Possiamo notare come i numeri pubblicati siano in linea coi desideri di Pechino, ovvero export in aumento import in calo e saldo della bilancia commerciale di settembre in volo a 31.69B oltre un terzo in più del consensus fissato a 19.40B.

Dati straordinari, è vero che il calo dell’import denota un rallentamento dei consumi interni che è anche un richiamo a monitorare il livello e la qualità dei redditi interni ma per come si è dipanata negli ultimi tempi la politica economica cinese stiamo pure certi che a Pechino sono molto soddisfatti di questi risultati.

Piuttosto può lasciare allibiti il fatto che in piena era dei nuovi dazi di Trump i cinesi riescano comunque a battere e in modo così significativo le attese.

Senza violare la privacy di alcuno …pare proprio che i cinesi abbiano già trovato il sistema per bypassare i dazi americani. Almeno diverse ditte stando al Wall Street Journal hanno trovato la via per farlo.

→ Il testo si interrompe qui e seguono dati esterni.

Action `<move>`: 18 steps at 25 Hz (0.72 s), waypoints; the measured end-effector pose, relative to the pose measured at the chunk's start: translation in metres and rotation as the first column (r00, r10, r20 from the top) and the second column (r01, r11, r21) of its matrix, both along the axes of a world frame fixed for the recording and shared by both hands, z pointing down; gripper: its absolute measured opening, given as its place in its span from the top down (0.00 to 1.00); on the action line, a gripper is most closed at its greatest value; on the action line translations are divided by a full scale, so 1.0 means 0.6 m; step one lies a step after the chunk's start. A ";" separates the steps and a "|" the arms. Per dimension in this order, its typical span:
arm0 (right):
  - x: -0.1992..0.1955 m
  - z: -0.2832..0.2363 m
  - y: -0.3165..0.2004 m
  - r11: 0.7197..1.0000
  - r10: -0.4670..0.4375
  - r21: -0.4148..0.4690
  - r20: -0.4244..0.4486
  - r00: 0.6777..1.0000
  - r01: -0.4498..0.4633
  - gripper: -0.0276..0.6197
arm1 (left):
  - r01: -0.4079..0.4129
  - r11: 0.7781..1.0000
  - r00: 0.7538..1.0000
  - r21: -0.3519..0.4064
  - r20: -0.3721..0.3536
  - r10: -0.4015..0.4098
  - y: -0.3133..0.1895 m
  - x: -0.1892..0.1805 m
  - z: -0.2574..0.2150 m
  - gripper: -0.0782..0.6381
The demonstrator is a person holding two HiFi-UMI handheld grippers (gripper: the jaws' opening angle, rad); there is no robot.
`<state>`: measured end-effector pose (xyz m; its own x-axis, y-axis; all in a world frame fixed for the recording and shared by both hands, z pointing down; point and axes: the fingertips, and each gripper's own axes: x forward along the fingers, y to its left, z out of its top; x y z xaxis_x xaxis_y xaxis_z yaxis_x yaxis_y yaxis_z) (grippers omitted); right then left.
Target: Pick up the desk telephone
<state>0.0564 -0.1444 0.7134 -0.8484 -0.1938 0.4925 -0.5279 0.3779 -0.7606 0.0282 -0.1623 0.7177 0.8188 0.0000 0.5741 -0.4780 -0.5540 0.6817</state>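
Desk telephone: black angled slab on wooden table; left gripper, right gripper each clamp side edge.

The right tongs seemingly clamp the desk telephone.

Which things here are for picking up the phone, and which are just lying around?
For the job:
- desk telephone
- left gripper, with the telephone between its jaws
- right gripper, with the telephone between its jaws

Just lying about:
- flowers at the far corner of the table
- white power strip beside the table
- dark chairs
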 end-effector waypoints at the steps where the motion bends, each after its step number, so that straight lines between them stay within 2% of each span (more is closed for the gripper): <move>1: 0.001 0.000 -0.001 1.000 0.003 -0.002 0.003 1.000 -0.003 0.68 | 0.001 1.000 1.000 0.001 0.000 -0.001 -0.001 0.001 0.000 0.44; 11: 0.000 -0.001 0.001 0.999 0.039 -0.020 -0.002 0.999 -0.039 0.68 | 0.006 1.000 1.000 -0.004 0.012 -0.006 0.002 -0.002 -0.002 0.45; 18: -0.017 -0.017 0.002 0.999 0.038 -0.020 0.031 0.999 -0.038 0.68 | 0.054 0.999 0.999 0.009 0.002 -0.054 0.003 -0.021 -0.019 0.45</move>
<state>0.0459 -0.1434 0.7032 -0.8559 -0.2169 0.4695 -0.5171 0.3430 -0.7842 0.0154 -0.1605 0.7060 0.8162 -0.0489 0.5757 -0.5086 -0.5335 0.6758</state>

Dovete sapere che ogni prodotto che entra negli Stati Uniti è dotato OBBLIGATORIAMENTE di contrassegni sotto forma di codici che identificano il paese di provenienza.

Secondo voi come poteva questo banale “orpello” resistere e sopravvivere nel paese maestro nelle riproduzioni e falsificazioni di qualsiasi tipo di prodotto?

E infatti pare proprio che molte aziende cinesi abbiano ripreso ad esportare bella mente in America proprio grazie a questo escamotage: ovvero sostituire il codice identificativo di provenienza del prodotto introdotto negli USA con uno ben falsificato che riconduca il prodotto a un paese non soggetto a dazi.
In questo modo i rigorosi controlli doganali vengono superati senza colpo ferire.

Questa procedura se vogliamo più sofisticata va ad aggiungersi a quella. da sempre in voga per i motivi più disparati e quindi non solo per aggirare i dazi doganali, di esportare le merci tramite il rialloggio in paesi terzi.

Negli stati Uniti c’è molto lavoro per avvocati e tribunali specializzati nelle cause doganali ove gli USA cercano di dimostrare la dubbia provenienza dei prodotti, ma coi maestri della copiatura in azione sarà difficile vincere questa battaglia, per molti versi fuori tempo.
Fuori tempo perché dovrebbe essere la sostenibilità implicita nei rapporti di cambio e coniugati ai redditi personali a determinare , partendo dalla qualità e attrattività del prodotto, le dinamiche di import export.

Tutto il resto rischia di essere una inutile e dispendiosa caccia alle streghe.